# [Instructions to follow]
Write out the listing verbatim. No pictures belong in it.

# [Information shown]
◇ ◇ ◇ ◇ ◇
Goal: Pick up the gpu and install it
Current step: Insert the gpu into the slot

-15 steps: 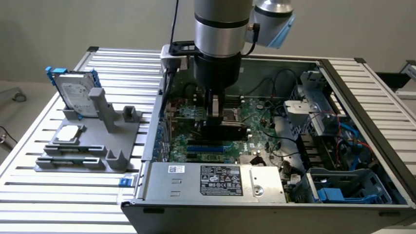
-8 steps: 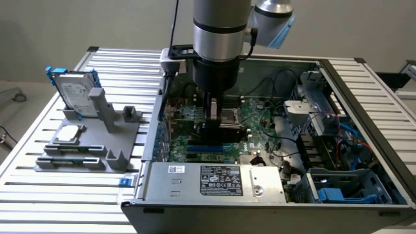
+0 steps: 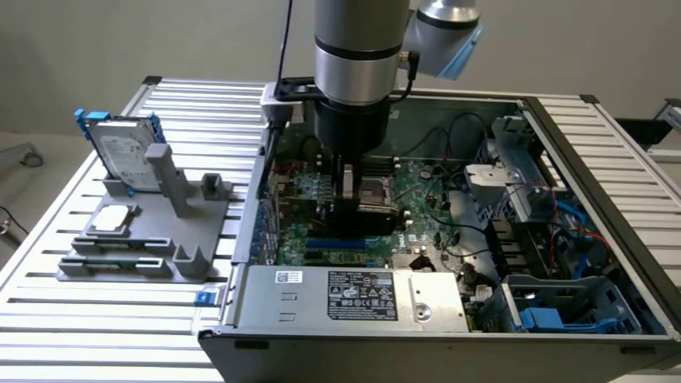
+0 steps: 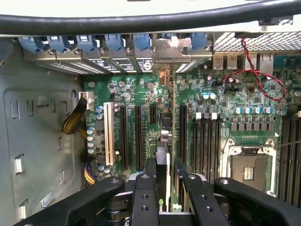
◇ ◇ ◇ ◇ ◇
# [Exercise answer]
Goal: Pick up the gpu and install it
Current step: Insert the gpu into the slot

-15 steps: 
-8 steps: 
+0 steps: 
+0 steps: 

This completes the response.